The US Department of the Treasury has formally advised Multilateral Development Banks (MDBs) to stop investing in fossil fuel projects. The recommendation was made in official guidance published in response to an Executive Order issued by President Joe Biden earlier this year, which requires all US agencies to develop plans to support its commitment to the Paris Agreement. The guidance advises MDBs to consider fossil fuel investments only where greener options are unfeasible – particularly in developing countries. A statement issued alongside the guidance said that Treasury Secretary Janet Yellen had already asked MDB heads to “prioritise innovation and impact to match the scale of the climate crisis, develop ambitious capital mobilisation rates consistent with broader climate goals, develop targets for green bonds, ‘green’ the partnerships with financial intermediaries, double the current $40bn pledge for private sector financing focused upon climate adaptation, and align policy based operations with climate goals”. The new guidance will help the banks meet these targets, it added.
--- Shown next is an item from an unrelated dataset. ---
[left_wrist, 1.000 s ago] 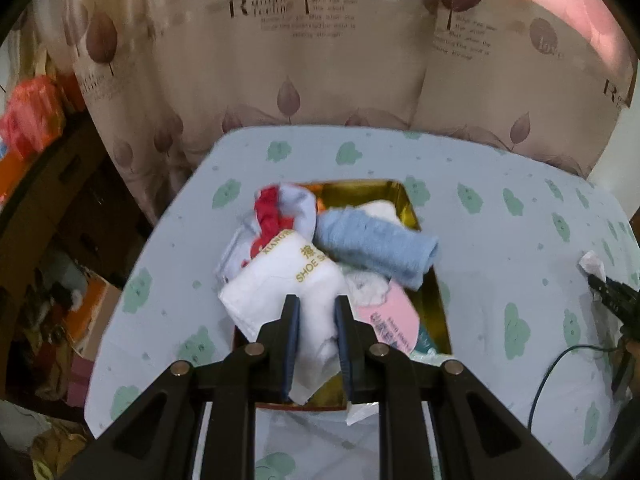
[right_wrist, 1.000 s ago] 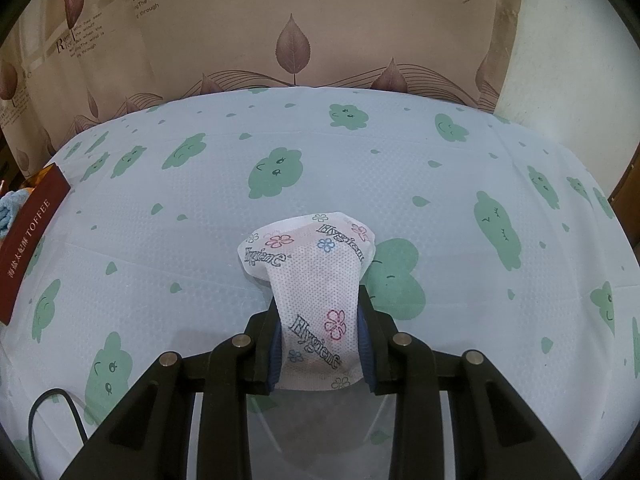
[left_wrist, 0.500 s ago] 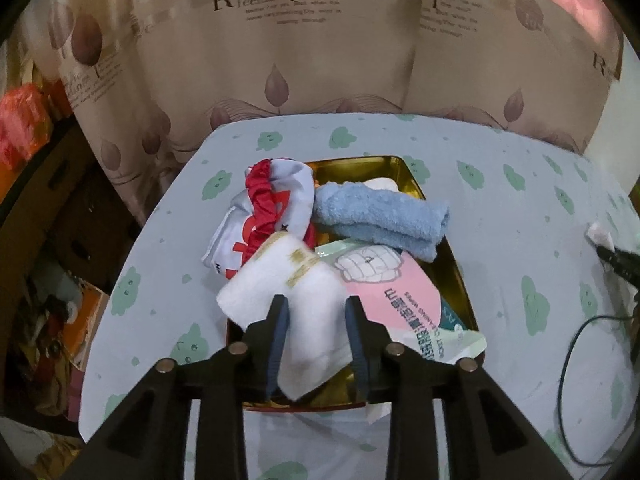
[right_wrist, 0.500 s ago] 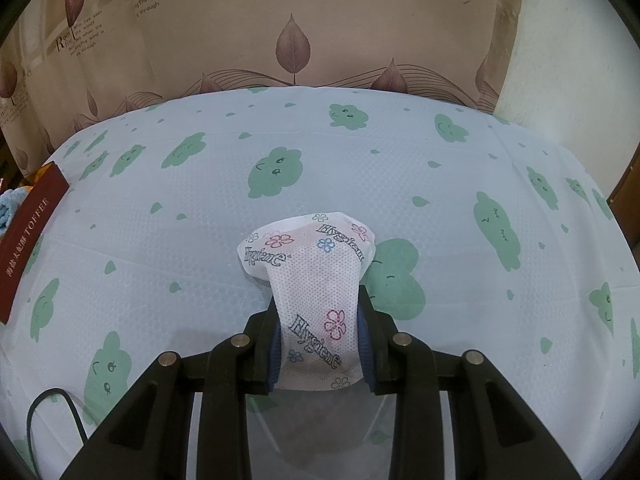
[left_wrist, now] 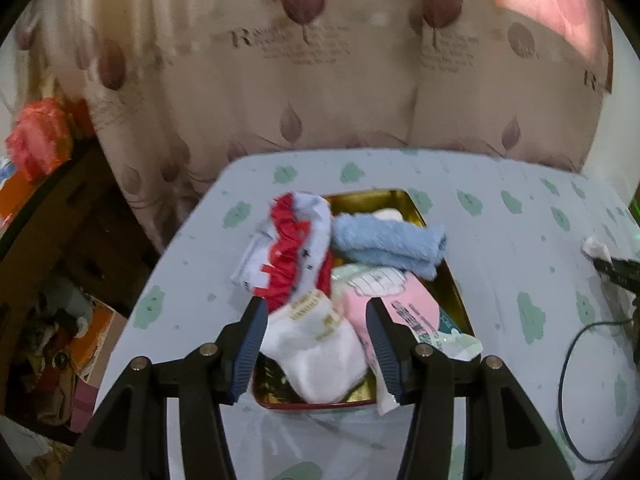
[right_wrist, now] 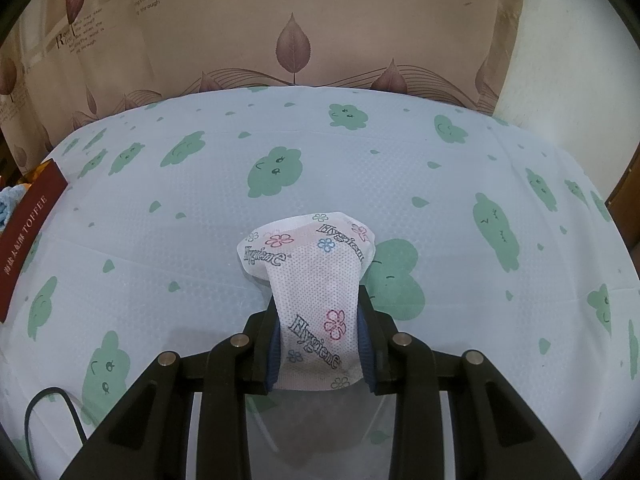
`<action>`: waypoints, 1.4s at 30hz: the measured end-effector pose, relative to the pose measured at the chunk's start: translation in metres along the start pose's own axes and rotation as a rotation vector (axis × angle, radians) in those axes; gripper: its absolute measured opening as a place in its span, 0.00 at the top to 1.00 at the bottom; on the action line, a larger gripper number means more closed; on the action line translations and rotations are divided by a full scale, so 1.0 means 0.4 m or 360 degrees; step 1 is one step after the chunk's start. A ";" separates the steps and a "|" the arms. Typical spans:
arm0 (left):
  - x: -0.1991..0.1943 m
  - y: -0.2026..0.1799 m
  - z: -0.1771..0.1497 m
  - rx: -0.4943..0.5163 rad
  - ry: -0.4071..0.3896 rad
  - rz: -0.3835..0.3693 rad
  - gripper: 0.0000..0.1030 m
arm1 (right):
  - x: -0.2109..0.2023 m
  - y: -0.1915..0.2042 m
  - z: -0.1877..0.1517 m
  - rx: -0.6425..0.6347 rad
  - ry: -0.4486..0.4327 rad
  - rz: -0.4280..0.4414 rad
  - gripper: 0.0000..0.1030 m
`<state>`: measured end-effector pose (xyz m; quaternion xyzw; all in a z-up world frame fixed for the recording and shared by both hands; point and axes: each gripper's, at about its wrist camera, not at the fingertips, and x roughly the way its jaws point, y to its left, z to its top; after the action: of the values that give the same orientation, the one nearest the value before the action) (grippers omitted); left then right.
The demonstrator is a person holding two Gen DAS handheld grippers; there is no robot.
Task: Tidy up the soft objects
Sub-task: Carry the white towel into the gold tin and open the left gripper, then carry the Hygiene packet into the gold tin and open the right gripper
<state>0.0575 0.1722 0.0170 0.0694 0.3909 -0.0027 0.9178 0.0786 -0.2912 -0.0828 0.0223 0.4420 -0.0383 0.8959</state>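
Black fingers (left_wrist: 250, 344) — blue ribbed pads, silver screws.

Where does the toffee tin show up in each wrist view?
Left wrist view: the tin sits centre frame, gold inside, filled with cloths, just ahead of the open left hand-held gripper.
Right wrist view: only its dark red side marked TOFFEE shows at the far left edge.
Shared landmark: the blue towel, over the tin in the left view, a sliver in the right.

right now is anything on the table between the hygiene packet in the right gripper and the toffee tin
Nothing visible. The right gripper is shut on the Hygiene packet, and the cloud-print tablecloth between it and the red toffee tin at the left edge looks bare. The black cable lies nearer the camera, off that line.
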 end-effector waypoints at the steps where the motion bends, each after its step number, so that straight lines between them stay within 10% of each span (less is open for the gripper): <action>1: -0.007 0.005 -0.002 -0.0020 -0.0019 0.0020 0.49 | 0.000 0.001 0.000 0.0002 0.0000 0.0002 0.71; 25: -0.022 0.148 -0.138 -0.0232 -0.0079 0.0213 0.49 | -0.058 0.054 0.021 -0.0008 -0.0046 0.0014 0.81; 42: 0.003 0.193 -0.148 -0.0311 -0.0008 0.0313 0.49 | -0.171 0.425 0.097 -0.0324 -0.0086 0.0388 0.81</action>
<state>0.0205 0.2564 -0.0146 0.0177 0.3784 0.1251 0.9170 0.0829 -0.1213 -0.0039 -0.0161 0.4132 0.1149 0.9032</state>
Danish pension fund Velliv has told RI it will begin engagement with a large, unnamed oil company over its role in Myanmar. The fund is part of a $3trn investor coalition established earlier this year to engage with portfolio companies on their activities in the country, which was subject to a military coup in February. At the time, Velliv told RI it expected to divest from some firms that would breach its investment criteria over Myanmar. It declined to name the oil company it had selected for engagement. In recent months, France’s Total has faced high-profile criticism for continuing its operations in Myanmar, but has argued that it would be reckless to pull out of the country’s gas fields, because it has a duty to protect local workers and provide energy to communities in Myanmar and neighbouring Thailand.
The Bank of Ireland has developed an instrument to allow companies to fund large-scale afforestation in the country. Firms that buy credits through the Woodland Nature Credit programme can report on its impacts under the EU’s Taxonomy and the upcoming EU Corporate Sustainability Reporting Directive, according to the central bank.
Up to 81% of Independent Financial Advisors believe that ESG risks are “extremely important” in the construction of client portfolios, according to research by Hymans Robertson Investment Services. In addition, the pensions and investment consultancy firm found that only 6% of advisers thought that ESG considerations should not be made at the expense of returns.
Spanish and Latin American companies are increasingly favouring sustainability over corporate responsibility. A study by the Vienna University of Economics and Business assessed how 68 companies publicised their Corporate Social Responsibility credentials in comparison with their sustainability performance, concluding that the latter is now seen as a more central marketing tool.